As you can see in the table below, which is broken out by decade, it took $1.36 of debt to create $1 of economic growth during the 1950s. The acceleration began in the 1960s and 1970s with the Vietnam War and the “Space Race,” and continued in the 1980s and 1990s with the leveraged buyout boom and the Internet bubble.

Fast-forward to the most recent decade (through September of last year) and it’s taken nearly $6 of debt to create $1 of economic growth. This is clearly not sustainable, and is a threat to the long-term stability of the US economy.”

I find her last statement chilling at best..

Sonders again,

“I’m a big fan of the work of economists Carmen M. Reinhart, of the University of Maryland, and Kenneth S. Rogoff, of Harvard University.

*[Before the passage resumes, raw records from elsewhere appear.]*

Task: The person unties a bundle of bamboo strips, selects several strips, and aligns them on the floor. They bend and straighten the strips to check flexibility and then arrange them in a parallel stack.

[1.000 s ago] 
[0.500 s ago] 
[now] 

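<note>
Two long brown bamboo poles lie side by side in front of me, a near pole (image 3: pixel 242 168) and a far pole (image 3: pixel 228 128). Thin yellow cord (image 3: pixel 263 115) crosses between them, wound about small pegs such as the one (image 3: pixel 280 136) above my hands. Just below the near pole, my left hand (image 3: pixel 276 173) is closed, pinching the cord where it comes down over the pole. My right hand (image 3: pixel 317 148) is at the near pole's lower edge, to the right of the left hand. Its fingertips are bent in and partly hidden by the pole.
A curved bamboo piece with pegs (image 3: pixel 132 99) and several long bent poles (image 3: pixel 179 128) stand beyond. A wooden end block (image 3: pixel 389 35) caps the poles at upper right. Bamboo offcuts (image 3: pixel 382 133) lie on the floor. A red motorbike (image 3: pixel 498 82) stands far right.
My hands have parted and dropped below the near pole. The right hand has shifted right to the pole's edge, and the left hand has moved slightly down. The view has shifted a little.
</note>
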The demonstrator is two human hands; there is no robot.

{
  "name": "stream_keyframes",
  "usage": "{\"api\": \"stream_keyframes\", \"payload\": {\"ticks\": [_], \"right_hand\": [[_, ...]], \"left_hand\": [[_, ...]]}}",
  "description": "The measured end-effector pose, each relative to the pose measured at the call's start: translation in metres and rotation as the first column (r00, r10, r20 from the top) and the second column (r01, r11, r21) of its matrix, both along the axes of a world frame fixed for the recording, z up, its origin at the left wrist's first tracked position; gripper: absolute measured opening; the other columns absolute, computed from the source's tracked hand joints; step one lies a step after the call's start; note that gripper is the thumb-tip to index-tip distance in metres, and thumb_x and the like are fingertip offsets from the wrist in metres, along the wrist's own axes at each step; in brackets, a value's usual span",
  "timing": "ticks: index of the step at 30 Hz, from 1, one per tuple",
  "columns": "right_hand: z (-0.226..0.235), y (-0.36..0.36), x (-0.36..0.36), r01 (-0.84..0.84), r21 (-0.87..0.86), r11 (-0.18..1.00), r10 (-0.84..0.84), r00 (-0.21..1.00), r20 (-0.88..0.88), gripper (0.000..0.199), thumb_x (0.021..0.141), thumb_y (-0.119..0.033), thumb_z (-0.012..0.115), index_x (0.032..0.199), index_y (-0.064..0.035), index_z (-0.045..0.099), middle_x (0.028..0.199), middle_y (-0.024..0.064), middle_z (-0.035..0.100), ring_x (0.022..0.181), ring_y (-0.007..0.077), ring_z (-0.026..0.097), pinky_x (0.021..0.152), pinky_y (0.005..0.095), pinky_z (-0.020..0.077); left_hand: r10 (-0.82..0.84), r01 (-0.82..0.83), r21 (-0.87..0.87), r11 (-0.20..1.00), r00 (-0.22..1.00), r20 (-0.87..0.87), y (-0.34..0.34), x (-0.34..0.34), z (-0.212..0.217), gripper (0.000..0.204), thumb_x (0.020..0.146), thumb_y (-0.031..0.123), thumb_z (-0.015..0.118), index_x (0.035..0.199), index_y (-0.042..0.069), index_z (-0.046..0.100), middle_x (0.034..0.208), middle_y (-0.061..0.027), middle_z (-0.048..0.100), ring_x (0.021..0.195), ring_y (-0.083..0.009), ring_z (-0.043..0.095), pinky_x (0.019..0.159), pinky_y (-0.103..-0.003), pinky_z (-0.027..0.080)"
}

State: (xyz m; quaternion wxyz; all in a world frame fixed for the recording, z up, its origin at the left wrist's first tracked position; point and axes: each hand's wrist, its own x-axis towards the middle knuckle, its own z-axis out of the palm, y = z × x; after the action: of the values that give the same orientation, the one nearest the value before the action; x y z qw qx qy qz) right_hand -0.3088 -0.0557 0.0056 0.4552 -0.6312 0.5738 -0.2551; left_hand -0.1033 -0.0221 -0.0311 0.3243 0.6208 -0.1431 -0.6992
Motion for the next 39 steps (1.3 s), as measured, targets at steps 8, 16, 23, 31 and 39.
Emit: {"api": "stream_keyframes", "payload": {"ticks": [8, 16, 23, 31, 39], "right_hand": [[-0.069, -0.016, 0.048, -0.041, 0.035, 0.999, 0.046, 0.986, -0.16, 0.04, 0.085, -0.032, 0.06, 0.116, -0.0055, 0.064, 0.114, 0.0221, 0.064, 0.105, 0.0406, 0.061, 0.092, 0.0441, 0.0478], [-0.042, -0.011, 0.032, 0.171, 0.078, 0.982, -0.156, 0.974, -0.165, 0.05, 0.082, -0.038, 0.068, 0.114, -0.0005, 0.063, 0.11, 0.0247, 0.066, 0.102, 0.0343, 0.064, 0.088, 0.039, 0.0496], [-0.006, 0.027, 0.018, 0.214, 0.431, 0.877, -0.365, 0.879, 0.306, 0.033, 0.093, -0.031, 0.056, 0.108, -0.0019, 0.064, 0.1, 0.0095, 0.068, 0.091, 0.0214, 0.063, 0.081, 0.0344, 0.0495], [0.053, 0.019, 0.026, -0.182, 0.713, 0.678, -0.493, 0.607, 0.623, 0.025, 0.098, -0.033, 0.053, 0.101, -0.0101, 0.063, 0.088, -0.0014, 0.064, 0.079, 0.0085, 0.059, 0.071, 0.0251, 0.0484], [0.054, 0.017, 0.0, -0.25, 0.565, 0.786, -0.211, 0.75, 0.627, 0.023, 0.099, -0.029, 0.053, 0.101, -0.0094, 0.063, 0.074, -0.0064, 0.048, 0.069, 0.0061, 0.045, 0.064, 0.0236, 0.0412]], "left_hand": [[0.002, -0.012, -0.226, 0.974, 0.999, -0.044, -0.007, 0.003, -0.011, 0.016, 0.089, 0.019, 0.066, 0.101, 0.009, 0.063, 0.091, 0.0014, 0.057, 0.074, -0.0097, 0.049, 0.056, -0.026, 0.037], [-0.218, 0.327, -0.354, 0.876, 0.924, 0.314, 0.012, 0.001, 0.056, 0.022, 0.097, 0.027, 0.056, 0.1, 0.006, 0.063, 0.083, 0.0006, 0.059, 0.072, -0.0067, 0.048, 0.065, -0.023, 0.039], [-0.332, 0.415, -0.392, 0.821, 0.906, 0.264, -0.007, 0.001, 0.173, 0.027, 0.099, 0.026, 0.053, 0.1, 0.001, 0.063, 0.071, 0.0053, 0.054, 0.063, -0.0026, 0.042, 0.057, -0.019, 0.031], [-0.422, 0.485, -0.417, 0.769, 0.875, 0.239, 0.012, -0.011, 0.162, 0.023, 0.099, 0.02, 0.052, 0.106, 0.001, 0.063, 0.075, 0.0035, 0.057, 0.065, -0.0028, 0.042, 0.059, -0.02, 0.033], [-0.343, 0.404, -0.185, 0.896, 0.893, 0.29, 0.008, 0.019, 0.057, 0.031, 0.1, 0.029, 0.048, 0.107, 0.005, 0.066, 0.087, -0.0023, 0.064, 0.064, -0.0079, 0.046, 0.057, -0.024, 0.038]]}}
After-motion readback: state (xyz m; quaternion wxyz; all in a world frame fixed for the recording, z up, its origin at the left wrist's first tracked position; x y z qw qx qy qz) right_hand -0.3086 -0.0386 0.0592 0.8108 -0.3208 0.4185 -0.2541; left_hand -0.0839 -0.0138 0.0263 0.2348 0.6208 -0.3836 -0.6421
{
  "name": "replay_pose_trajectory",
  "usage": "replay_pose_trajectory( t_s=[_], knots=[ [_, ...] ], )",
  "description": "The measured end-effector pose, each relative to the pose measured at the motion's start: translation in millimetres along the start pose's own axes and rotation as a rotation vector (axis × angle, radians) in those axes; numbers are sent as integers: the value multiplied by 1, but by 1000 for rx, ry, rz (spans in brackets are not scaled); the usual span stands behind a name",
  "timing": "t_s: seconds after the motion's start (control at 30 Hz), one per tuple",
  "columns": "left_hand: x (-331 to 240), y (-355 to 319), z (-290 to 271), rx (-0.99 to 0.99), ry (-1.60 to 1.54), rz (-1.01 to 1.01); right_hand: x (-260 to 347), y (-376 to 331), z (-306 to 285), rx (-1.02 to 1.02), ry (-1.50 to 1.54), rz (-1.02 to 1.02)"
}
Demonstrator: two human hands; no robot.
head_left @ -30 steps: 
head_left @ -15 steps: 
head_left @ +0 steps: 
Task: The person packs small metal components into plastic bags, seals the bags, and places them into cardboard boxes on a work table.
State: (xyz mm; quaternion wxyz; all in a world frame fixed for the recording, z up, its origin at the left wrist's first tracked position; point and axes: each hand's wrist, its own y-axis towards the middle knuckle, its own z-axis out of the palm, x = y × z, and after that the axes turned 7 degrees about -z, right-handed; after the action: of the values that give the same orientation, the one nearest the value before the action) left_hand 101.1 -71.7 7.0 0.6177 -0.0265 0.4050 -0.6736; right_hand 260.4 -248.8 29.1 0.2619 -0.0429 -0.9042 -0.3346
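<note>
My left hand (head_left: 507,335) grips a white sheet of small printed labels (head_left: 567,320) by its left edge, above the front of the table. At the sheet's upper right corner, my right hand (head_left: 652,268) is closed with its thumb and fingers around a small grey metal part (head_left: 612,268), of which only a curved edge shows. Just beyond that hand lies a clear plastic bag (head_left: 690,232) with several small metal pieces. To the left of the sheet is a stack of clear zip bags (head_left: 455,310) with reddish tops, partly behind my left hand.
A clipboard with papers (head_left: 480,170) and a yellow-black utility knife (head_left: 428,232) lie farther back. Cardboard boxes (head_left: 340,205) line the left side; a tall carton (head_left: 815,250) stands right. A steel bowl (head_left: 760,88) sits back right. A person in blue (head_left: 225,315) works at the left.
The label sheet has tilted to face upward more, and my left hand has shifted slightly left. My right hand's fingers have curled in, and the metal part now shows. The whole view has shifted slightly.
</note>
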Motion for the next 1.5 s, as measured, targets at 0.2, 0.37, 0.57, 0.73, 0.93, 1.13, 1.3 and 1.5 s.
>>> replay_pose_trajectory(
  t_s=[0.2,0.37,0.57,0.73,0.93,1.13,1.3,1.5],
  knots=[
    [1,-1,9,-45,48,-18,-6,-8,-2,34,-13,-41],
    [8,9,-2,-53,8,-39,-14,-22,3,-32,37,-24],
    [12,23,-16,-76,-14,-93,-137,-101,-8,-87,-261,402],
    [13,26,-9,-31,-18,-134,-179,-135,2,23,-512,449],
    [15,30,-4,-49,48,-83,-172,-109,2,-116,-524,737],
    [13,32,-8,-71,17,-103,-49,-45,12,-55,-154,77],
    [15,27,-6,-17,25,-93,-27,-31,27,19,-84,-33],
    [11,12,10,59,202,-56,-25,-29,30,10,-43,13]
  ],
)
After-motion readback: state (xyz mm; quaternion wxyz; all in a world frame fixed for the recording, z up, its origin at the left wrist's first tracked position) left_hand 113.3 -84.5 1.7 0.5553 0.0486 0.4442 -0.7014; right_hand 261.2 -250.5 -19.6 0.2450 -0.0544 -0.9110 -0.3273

They’re the authors of a new book, “This Time Is Different: Eight Centuries of Financial Folly” (Princeton, 2009), which I’ve just begun to read.

It highlights what happened in more than 250 historical crises in 66 countries, and it’s a fascinating read. They also recently published a paper titled, “Growth in a Time of Debt,” which looks at the relationship between debt and growth/inflation among 44 countries during the past 200 years.

90% … the tipping point “Growth in a Time of Debt” main findings:

  • The relationship between government debt and real gross domestic product (GDP) growth has been weak for debt/GDP ratios below a threshold of 90% of GDP. Above 90%, median growth rates fell by one percentage point and average growth fell considerably more. The threshold for public debt was similar in advanced and emerging economies.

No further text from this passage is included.